*Records for this task*
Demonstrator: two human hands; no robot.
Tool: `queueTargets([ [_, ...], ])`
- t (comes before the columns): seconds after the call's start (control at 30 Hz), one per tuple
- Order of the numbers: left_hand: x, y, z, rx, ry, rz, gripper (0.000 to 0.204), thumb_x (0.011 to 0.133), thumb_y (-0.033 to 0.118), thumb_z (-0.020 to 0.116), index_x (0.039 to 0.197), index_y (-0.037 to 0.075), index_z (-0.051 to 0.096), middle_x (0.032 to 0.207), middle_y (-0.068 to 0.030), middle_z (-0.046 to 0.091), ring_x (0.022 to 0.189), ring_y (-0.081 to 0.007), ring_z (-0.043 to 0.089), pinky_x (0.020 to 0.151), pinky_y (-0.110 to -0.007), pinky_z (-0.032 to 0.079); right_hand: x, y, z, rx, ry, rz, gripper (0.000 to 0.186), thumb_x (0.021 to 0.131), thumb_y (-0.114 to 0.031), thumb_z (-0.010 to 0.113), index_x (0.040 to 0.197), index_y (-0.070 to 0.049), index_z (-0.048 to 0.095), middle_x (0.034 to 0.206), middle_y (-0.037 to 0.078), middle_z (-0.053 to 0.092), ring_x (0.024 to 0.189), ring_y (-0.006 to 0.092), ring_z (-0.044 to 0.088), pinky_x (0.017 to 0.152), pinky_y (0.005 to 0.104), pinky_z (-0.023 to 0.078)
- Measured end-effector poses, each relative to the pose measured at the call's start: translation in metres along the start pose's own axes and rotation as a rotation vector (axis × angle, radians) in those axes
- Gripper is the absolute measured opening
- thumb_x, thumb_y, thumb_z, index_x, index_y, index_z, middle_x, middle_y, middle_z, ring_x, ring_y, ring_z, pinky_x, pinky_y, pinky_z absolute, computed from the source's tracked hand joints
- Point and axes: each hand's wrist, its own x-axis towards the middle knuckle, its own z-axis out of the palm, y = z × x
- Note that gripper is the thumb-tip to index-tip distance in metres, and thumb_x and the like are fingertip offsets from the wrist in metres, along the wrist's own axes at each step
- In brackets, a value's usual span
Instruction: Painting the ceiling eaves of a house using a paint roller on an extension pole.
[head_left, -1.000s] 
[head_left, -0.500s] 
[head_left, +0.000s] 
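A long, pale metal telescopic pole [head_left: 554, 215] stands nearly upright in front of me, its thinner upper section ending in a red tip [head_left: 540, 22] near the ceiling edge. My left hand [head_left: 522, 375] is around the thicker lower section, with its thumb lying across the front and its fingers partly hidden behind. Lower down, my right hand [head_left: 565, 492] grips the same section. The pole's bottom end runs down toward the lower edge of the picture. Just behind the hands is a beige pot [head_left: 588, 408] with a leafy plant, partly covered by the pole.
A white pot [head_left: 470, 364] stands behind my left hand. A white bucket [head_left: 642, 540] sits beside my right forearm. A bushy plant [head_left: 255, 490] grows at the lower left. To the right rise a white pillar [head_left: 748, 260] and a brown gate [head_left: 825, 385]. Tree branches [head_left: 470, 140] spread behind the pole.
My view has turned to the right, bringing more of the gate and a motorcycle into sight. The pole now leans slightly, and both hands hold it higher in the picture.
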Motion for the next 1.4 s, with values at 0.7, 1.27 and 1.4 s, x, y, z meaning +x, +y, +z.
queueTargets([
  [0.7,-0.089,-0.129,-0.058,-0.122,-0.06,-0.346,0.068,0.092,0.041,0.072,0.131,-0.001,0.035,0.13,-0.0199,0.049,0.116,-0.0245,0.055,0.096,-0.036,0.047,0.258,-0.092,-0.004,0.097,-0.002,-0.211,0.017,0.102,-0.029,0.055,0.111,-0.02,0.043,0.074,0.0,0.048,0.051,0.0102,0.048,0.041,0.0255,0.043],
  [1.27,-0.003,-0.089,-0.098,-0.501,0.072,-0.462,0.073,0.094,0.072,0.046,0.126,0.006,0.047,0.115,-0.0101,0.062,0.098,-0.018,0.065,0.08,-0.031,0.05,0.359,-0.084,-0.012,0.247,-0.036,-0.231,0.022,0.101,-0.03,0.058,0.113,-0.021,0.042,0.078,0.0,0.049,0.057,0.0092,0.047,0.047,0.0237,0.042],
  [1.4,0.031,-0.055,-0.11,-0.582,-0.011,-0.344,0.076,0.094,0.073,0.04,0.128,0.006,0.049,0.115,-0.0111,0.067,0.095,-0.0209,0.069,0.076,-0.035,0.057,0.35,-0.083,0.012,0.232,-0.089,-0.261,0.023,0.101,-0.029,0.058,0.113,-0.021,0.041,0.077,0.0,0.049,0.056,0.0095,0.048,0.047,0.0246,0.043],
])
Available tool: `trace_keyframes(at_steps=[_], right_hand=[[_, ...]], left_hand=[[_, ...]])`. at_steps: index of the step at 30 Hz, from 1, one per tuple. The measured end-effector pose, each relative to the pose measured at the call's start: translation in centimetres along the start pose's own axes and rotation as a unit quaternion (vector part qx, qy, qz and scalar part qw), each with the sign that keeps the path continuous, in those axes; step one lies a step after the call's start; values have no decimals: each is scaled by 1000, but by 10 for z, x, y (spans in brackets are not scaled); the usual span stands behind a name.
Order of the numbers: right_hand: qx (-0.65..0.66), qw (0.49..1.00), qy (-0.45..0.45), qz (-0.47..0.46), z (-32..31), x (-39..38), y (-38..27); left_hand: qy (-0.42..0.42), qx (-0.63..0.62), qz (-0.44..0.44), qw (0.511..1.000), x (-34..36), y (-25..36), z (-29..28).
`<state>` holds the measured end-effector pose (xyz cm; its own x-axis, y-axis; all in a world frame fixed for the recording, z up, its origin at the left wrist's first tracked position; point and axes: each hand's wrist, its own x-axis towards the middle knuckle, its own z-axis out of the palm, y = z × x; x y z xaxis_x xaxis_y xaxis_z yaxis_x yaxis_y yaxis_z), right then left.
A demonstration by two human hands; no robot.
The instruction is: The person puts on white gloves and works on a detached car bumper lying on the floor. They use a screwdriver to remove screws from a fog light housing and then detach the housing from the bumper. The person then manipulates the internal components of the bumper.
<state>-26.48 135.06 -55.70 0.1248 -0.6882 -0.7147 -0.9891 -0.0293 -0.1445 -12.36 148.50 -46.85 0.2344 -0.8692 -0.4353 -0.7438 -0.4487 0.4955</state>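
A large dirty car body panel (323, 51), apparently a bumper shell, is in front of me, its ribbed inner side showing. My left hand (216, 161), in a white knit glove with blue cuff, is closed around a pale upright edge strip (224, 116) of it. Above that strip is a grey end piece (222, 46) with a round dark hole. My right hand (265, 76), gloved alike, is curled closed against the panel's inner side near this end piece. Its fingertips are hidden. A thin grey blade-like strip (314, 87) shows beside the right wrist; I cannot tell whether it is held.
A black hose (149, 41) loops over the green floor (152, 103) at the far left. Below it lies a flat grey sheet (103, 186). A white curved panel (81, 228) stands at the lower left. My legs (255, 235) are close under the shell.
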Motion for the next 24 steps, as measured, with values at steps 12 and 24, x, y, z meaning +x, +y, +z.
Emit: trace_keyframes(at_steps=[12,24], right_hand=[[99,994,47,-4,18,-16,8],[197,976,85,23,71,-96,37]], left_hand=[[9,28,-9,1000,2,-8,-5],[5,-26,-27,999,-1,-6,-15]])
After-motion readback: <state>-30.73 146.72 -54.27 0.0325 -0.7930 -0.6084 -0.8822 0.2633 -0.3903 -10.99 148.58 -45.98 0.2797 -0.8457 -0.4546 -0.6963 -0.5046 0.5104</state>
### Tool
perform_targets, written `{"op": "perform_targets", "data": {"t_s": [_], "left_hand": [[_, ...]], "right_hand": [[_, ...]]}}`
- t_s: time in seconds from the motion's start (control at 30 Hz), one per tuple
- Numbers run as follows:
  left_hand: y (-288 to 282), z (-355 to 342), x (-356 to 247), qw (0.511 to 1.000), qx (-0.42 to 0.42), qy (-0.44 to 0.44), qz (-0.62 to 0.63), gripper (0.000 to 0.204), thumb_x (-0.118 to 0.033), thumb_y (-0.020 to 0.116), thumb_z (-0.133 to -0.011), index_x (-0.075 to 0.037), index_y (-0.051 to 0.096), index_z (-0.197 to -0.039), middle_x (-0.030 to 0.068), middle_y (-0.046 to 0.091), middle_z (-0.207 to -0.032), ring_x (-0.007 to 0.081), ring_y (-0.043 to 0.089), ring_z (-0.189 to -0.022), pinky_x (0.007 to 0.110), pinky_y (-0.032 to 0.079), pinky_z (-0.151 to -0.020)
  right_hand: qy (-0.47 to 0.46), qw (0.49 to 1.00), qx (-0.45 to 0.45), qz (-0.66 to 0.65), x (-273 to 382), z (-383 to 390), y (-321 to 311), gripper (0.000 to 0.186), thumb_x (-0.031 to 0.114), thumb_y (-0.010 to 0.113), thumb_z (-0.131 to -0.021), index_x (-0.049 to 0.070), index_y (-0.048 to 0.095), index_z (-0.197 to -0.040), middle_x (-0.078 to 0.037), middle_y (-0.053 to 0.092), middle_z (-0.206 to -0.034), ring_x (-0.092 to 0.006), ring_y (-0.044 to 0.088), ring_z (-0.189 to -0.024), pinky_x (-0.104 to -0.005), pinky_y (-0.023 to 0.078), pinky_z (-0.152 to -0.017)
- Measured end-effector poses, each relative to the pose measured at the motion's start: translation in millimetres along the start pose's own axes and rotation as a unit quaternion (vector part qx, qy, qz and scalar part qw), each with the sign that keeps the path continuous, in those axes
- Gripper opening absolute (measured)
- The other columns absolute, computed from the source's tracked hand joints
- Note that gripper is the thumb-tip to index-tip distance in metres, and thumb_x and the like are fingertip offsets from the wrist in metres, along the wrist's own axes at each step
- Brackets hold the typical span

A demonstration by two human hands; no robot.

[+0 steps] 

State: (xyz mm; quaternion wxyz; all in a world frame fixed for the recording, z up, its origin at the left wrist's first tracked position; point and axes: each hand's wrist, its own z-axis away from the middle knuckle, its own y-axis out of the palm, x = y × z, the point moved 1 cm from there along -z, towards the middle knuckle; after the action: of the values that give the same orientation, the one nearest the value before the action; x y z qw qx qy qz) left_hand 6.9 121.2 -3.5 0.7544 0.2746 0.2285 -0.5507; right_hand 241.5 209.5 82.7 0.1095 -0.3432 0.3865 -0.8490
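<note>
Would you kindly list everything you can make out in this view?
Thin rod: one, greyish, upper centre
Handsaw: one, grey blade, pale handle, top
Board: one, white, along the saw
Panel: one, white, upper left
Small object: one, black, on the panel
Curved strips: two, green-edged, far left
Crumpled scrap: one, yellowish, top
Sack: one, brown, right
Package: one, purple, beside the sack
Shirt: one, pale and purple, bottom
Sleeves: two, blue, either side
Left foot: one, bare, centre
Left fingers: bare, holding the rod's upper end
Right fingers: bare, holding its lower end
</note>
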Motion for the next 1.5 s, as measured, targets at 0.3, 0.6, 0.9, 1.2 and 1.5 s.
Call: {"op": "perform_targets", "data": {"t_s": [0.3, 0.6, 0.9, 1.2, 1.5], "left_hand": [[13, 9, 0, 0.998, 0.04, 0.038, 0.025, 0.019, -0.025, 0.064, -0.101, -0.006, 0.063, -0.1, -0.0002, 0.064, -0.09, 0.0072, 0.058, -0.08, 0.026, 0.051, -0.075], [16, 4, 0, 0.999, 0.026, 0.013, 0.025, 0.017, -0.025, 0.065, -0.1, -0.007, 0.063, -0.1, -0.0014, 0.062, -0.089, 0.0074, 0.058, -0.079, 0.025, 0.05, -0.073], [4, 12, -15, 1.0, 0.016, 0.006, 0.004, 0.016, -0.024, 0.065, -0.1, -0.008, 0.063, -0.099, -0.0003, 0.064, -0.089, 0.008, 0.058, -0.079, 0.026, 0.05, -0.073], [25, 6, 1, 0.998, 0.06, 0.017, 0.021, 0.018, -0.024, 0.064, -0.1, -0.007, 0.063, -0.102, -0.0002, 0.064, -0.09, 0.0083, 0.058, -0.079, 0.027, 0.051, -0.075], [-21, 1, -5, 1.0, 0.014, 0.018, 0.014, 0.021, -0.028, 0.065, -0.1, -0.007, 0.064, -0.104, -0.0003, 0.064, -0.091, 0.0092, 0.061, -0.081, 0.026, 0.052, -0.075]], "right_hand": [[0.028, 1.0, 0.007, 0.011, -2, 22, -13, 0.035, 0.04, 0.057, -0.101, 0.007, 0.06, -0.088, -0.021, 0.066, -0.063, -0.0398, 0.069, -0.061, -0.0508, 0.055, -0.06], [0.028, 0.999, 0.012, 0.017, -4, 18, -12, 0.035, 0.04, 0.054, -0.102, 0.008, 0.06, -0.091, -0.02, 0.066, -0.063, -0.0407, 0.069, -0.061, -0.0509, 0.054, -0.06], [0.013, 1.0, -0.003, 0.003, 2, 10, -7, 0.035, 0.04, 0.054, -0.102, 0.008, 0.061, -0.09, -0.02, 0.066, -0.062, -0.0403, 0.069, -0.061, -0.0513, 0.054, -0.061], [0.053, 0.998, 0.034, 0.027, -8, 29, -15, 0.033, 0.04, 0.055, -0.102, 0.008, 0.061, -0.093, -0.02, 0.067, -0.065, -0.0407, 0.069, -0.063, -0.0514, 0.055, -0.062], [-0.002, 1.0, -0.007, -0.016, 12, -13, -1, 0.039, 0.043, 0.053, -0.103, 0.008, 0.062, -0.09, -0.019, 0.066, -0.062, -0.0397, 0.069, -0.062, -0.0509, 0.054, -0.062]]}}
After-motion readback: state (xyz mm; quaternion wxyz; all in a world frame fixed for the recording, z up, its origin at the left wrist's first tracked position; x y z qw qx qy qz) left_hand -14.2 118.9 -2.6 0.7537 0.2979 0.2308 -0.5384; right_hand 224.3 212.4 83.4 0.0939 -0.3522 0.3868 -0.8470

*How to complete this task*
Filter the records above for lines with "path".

*Answer area*
Available tool: `trace_keyframes(at_steps=[_], right_hand=[[_, ...]], left_hand=[[_, ...]])`. at_steps: index of the step at 30 Hz, from 1, one per tuple. The measured end-effector pose, each relative to the pose measured at the call's start: translation in centimetres along the start pose's own axes and rotation as a unit quaternion (vector part qx, qy, qz and scalar part qw), each with the sign that keeps the path continuous, in those axes; step one lies a step after the call's start; values have no decimals: each is scaled by 1000, but by 10 for z, x, y (spans in brackets are not scaled); the usual span stands behind a name.
- Measured end-effector poses, each relative to the pose measured at the motion's start: translation in millimetres along the start pose's own axes and rotation as a unit quaternion (vector part qx, qy, qz and scalar part qw), each with the sign that keeps the path continuous, in those axes

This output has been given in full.